CKD Contribution to Bone Mineral Disorders: Summary

• CKD can cause primary bone disease due to a loss of 1,25(OH)2D production. This leads to phosphate retention causing lowered ionized calcium.
• Secondary hyperparathyroidism results from the body's attempt to regulate calcium levels when 1,25(OH)2D is decreased.

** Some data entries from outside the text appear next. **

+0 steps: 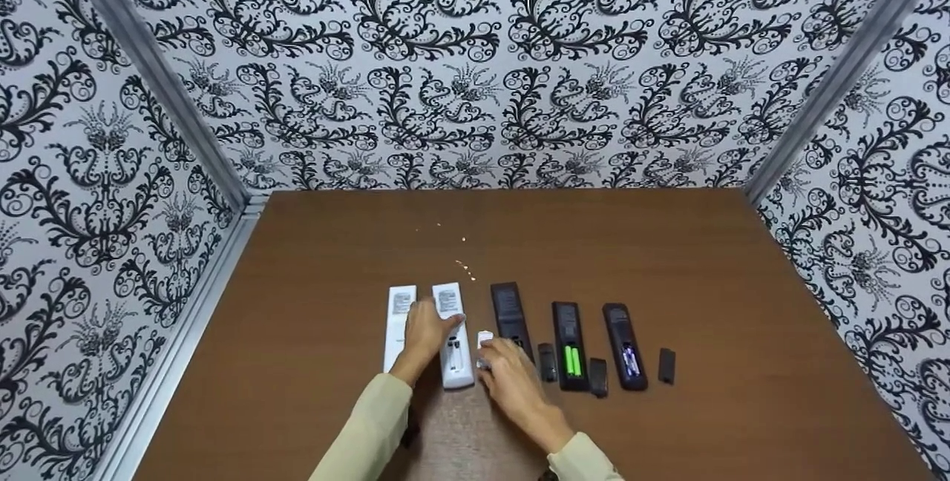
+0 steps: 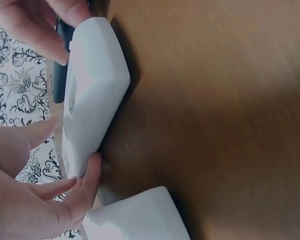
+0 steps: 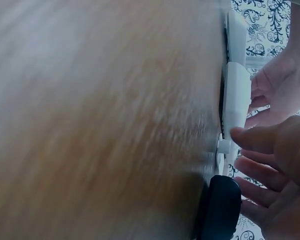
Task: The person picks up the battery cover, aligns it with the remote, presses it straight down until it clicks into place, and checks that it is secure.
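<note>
My left hand [image 1: 424, 329] holds the second white remote control [image 1: 448, 299] from the left, its thumb across the back and its fingertips along the side in the left wrist view. That remote lies face down with its battery compartment uncovered. Just to its right, the fingertips of my right hand [image 1: 513, 381] are at a small white battery cover [image 1: 485, 336]. Whether they pinch it is hidden; the right wrist view is blurred, with the thumb [image 3: 252, 139] close by. Another white remote control [image 1: 401, 303] lies left of my left hand.
Three dark remotes lie to the right: one [image 1: 508, 303] partly behind my right hand, one [image 1: 566, 321] with green batteries [image 1: 572, 361], one [image 1: 617, 321] with purple batteries [image 1: 631, 361]. Black covers [image 1: 547, 362] [image 1: 599, 377] [image 1: 666, 366] lie beside them. Pale specks [image 1: 465, 269] dot the brown table [image 1: 312, 280].
</note>
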A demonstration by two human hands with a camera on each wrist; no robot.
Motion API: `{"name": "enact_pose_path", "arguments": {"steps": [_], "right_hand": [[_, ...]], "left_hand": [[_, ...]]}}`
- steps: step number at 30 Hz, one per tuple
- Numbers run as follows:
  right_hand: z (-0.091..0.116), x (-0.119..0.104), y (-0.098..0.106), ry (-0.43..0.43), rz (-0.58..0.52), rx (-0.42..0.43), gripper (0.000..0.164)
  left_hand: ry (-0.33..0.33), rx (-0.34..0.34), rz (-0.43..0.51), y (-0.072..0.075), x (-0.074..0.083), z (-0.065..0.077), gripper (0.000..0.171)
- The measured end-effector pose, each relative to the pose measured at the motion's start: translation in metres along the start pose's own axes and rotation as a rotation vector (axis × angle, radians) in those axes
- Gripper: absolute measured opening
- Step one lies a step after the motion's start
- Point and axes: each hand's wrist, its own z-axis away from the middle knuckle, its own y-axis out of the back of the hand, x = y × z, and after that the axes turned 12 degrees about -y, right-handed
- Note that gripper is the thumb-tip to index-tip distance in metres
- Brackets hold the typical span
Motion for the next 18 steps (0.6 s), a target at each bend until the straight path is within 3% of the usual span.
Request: {"name": "enact_pose_path", "arguments": {"steps": [6, 13, 18], "right_hand": [[0.001, 0.002, -0.004, 0.048, 0.085, 0.033, 0.025], [0.000, 0.001, -0.005, 0.049, 0.124, 0.018, 0.024], [-0.001, 0.001, -0.006, 0.059, 0.111, 0.033, 0.014]], "left_hand": [[0.105, -0.053, -0.014, 0.000, 0.010, -0.002, 0.054], [0.167, -0.039, 0.026, 0.003, 0.013, -0.003, 0.063], [0.182, -0.041, 0.063, 0.003, 0.013, -0.003, 0.072]]}}
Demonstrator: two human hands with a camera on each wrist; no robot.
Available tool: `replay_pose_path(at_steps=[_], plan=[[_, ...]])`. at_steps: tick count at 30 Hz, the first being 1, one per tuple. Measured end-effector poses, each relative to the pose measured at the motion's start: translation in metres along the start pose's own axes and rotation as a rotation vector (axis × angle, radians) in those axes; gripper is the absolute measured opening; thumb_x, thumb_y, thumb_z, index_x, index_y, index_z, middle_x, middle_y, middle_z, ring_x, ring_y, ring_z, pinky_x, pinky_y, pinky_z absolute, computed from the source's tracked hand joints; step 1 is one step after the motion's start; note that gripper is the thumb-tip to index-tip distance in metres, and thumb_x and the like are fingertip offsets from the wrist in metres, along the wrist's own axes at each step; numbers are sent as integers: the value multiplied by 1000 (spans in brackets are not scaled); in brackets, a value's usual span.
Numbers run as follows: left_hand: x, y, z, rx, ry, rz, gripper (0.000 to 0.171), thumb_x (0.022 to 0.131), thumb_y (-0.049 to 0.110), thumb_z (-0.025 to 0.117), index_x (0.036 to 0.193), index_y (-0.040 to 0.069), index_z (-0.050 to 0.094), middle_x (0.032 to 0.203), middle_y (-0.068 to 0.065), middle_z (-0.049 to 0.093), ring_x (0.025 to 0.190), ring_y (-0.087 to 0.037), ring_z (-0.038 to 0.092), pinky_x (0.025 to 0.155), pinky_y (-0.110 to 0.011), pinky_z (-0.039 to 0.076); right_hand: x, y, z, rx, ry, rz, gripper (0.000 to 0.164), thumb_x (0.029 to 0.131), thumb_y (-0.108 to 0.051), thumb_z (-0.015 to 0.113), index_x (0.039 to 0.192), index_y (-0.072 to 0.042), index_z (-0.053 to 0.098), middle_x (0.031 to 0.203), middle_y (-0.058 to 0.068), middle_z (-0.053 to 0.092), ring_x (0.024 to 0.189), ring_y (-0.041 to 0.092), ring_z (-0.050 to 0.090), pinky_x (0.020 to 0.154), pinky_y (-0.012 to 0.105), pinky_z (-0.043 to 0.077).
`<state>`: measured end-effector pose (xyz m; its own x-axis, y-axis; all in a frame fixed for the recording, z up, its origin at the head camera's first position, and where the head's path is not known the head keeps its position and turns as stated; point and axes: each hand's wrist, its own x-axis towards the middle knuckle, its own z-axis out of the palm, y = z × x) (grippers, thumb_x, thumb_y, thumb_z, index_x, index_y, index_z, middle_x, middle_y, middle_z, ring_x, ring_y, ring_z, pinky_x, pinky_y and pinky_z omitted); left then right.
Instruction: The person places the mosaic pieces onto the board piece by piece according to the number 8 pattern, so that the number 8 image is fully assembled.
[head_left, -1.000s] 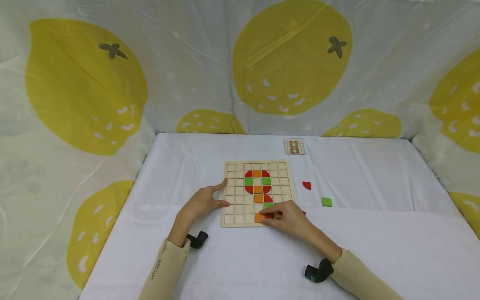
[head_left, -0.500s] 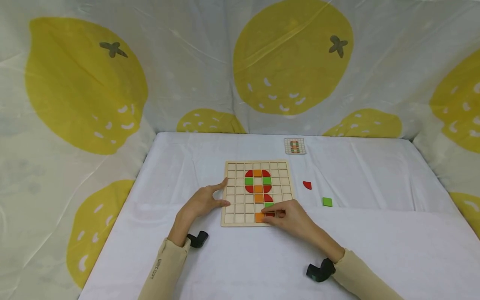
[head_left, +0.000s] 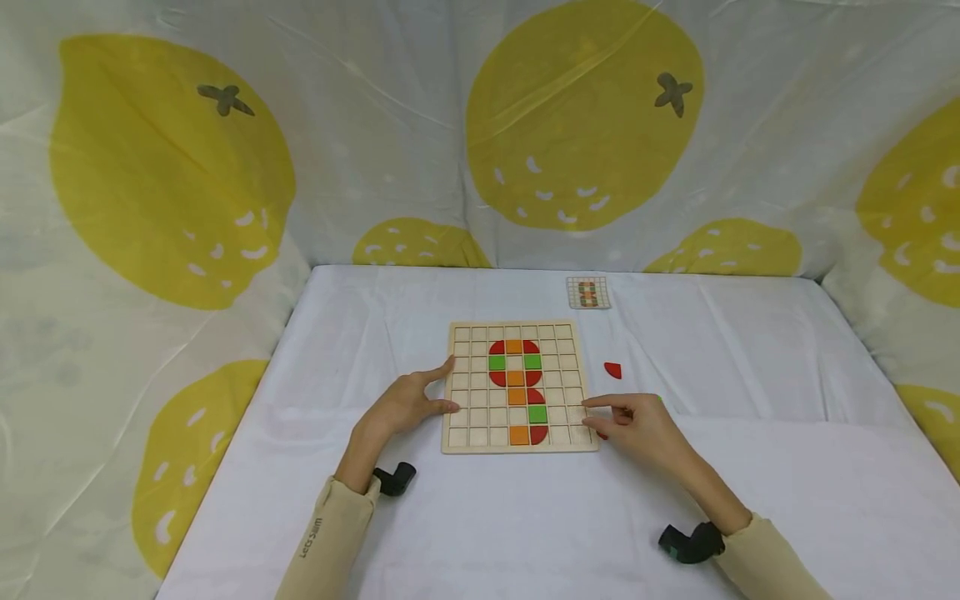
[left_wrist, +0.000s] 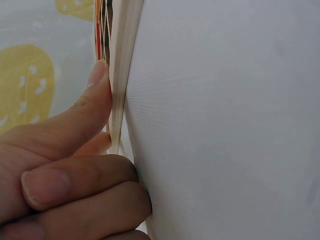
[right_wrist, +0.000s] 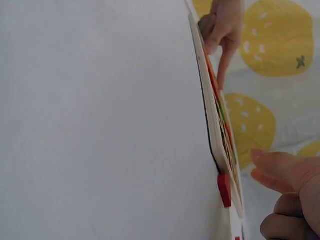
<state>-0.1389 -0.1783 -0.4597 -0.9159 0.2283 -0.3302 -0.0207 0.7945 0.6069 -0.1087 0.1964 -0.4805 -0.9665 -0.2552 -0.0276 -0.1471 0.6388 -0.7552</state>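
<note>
A wooden grid board point(head_left: 469, 421) lies on the white cloth, bearing red rounded tiles, orange square tiles point(head_left: 519, 435) and green square tiles point(head_left: 537, 413). At its left edge is my left hand point(head_left: 397, 407), thumb and index finger spread apart and touching the rim; the left wrist view has the thumb point(left_wrist: 85, 112) on the rim and the other fingers curled below. Just off the board's right edge hovers my right hand point(head_left: 637, 425), a gap between thumb and index finger. Beneath it, a red tile point(right_wrist: 225, 190) sits by the board's edge, mostly hidden from the head view.
Right of the board lies a loose red rounded tile point(head_left: 613, 370). A sliver of a green tile point(head_left: 659, 397) peeks out behind my right hand. Farther back, a small pattern card point(head_left: 588, 293) shows a coloured grid design. Lemon-print cloth point(head_left: 390, 125) hangs behind the table.
My right hand has left the lower red tile on the board and moved right, past the board's edge. That tile stays beside the bottom orange one. My left hand has kept its place.
</note>
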Motion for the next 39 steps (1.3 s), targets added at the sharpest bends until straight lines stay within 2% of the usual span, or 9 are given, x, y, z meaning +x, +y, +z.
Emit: replay_pose_path(at_steps=[7, 15, 19, 25, 28, 39], plan=[[2, -1, 0, 8, 4, -1, 86, 92, 37, 77, 163, 25, 30, 163, -19, 40, 153, -38, 38, 119, -56, 39, -8, 19, -22, -64, 106, -13, 26, 85, -21, 87, 110, -16, 82, 59, -9, 26, 58, 3, 25, 52, 24, 27], [1, -1, 0, -1, 3, 3, 86, 92, 37, 77, 163, 25, 30, 164, -18, 39, 153, -38, 37, 120, -57, 38, -15, 36, -43, -114, 178, 8, 30, 82, -15, 88, 111, -11, 81, 61, -6, 30, 59, 4, 29, 52, 24, 29], [2, -2, 0, 1, 2, 4, 86, 92, 38, 76, 163, 25, 30, 164, -19, 39, 153, -38, 37, 120, -57, 38, -16, 44, -53, -151, 177, 43, 32, 83, -17, 88, 113, -11, 80, 62, -5, 33, 60, 5, 31, 53, 25, 29], [3, -4, 1, 11, 2, 8, 87, 92, 39, 77, 163, 25, 30, 163, -19, 40, 153, -37, 38, 120, -56, 38, -17, 56, -63, -175, 109, 113, 35, 86, -23, 86, 117, -9, 79, 64, -4, 35, 61, 7, 32, 54, 26, 27], [3, -4, 2, 15, 4, 12, 87, 92, 39, 77, 163, 24, 30, 163, -19, 40, 152, -37, 38, 120, -56, 38, -17, 59, -65, -170, 94, 113, 34, 86, -21, 86, 116, -8, 79, 64, -3, 35, 61, 8, 31, 55, 27, 27], [2, -3, 2, 16, 0, 9, 86, 92, 40, 76, 163, 25, 30, 163, -19, 40, 153, -38, 37, 119, -56, 39, -13, 63, -62, -142, 121, 71, 25, 86, -14, 85, 110, -10, 80, 63, -4, 34, 60, 6, 31, 55, 26, 29]])
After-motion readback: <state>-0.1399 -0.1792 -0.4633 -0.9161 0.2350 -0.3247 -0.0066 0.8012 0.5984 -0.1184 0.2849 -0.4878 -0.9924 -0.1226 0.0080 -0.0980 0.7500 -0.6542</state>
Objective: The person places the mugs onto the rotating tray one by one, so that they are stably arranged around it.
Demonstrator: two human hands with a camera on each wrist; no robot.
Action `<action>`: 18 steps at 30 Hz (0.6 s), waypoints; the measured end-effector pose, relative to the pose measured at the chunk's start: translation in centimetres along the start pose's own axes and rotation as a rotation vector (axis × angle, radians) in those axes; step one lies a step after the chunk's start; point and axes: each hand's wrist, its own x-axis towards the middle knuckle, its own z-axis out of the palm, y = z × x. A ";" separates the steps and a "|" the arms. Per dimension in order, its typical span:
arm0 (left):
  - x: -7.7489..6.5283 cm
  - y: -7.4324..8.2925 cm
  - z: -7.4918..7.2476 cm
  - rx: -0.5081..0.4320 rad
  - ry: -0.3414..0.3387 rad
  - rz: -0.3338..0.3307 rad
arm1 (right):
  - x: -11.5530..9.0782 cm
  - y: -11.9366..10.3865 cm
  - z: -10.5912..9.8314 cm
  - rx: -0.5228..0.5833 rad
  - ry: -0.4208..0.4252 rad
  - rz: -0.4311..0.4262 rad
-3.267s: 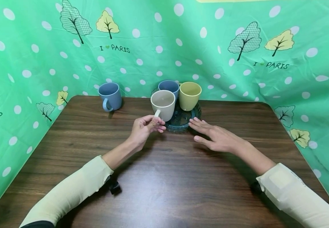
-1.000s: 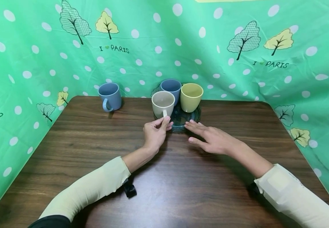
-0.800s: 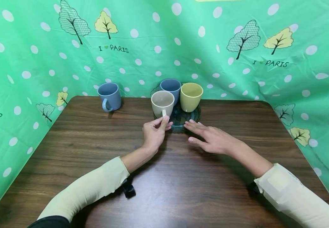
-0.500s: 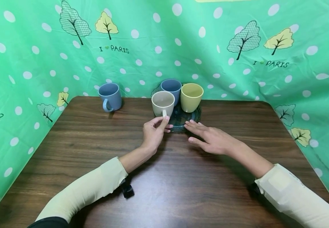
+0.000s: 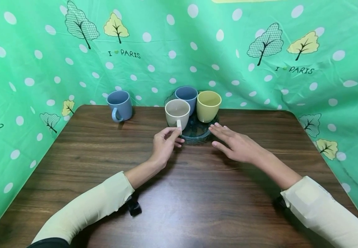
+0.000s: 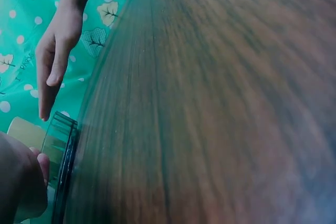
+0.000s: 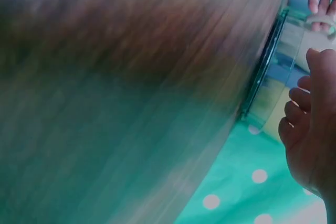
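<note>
Head view, left fingers (image 5: 175, 133) at cream mug's handle (image 5: 179, 123), grip unclear, right fingers (image 5: 222, 132) outstretched, shifted rightward beside round tray (image 5: 196, 138)

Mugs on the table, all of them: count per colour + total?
Blue mugs: 2
Off-white mug: 1
Yellow mug: 1
Total: 4
</note>
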 end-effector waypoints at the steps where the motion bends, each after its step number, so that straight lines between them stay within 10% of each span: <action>1: 0.0 0.1 -0.1 0.002 0.003 -0.003 | 0.0 0.2 0.0 -0.006 0.000 0.007; 18: 0.9 0.7 -1.9 0.014 0.054 -0.004 | 0.6 3.1 0.1 -0.022 -0.014 0.046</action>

Pharmacology of Treatments

• Multiple strategies exist for the treatment of bone mineral disorders in CKD, involving diverse medications categorized to address the affected processes.
• Specific approaches focus on active vitamin D analogs (eg., calcitriol, calcifediol, paricalcitol, and doxercalciferol).
• Phosphate binders (eg., aluminum hydroxide, iron-based binders, calcium carbonate/acetate, sevelamer carbonate, lanthanum carbonate) target serum phosphate levels.
• Calcimimetics (eg., cinacalcet, etelcalcetide) work to modulate calcium sensing receptors in the parathyroid glands to help regulate calcium levels.